- What is needed -
In the listing below, find each line that holds "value" and list it.

- Supplied information -
****************************************

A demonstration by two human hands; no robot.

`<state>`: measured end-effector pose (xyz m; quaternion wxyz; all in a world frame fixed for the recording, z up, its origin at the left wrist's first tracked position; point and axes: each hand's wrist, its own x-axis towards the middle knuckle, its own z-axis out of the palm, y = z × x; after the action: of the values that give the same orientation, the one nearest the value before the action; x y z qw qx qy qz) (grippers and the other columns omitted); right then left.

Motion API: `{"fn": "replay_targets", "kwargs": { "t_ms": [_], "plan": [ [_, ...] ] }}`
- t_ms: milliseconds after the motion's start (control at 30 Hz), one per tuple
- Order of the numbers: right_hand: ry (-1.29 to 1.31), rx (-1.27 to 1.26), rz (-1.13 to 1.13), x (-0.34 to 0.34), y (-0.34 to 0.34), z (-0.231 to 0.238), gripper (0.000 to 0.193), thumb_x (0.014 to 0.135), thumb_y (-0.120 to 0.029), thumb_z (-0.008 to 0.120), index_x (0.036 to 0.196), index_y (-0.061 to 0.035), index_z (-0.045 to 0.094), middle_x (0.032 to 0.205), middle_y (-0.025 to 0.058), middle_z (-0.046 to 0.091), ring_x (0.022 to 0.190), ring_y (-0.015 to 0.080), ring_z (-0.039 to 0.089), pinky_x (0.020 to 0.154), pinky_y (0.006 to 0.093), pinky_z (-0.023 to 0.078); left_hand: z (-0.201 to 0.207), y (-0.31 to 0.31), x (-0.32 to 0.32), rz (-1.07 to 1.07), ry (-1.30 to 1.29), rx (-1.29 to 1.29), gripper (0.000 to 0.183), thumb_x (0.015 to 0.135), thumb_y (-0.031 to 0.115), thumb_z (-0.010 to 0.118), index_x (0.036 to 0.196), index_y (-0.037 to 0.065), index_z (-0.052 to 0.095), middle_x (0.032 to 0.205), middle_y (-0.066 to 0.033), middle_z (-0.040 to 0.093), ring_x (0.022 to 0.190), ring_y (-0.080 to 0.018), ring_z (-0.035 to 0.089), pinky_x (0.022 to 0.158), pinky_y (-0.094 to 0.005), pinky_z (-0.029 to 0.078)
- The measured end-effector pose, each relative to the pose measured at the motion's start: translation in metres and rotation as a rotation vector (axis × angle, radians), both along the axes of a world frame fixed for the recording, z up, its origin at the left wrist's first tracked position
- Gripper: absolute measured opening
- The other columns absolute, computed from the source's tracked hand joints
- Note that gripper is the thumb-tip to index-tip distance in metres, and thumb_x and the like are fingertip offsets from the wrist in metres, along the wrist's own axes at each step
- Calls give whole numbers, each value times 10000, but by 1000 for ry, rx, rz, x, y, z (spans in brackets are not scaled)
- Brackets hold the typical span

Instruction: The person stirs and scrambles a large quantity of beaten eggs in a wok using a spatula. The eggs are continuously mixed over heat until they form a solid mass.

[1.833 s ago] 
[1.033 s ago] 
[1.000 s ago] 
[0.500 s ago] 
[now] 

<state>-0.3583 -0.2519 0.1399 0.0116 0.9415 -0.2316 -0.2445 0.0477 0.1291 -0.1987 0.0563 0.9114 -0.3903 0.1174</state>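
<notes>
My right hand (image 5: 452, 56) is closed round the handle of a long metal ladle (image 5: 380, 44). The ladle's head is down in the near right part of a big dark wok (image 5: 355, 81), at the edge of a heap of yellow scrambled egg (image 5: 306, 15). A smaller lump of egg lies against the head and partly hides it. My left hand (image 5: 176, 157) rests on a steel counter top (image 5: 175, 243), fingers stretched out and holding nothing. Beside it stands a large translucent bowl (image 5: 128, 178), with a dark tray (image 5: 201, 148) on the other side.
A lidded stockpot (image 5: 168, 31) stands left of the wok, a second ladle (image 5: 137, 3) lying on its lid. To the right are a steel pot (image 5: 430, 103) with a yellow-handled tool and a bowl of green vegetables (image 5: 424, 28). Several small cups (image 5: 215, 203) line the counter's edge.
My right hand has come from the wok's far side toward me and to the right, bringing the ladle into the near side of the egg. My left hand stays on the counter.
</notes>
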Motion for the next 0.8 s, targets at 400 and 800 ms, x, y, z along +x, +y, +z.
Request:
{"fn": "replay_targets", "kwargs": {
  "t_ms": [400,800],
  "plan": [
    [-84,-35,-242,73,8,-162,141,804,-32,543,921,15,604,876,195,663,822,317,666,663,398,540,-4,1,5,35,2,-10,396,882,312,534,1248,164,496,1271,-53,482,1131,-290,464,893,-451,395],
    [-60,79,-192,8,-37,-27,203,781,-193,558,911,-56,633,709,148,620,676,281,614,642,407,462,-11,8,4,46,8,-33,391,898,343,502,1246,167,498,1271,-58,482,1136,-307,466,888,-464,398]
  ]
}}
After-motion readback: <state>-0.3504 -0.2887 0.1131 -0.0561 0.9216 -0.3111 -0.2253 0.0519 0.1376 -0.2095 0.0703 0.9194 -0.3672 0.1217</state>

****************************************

- Reply to the task -
`<state>`: measured end-effector pose (xyz m; quaternion wxyz; all in a world frame fixed for the recording, z up, its origin at the left wrist's first tracked position; point and axes: each hand's wrist, its own x-axis towards the middle knuckle, its own z-axis out of the palm, y = z × x; after the action: of the values that give the same orientation, the one nearest the value before the action; x y z qw qx qy qz) (grippers and the other columns omitted); right then left.
- Calls give whole numbers, each value times 10000, but by 1000 for ry, rx, rz, x, y, z (spans in brackets are not scaled)

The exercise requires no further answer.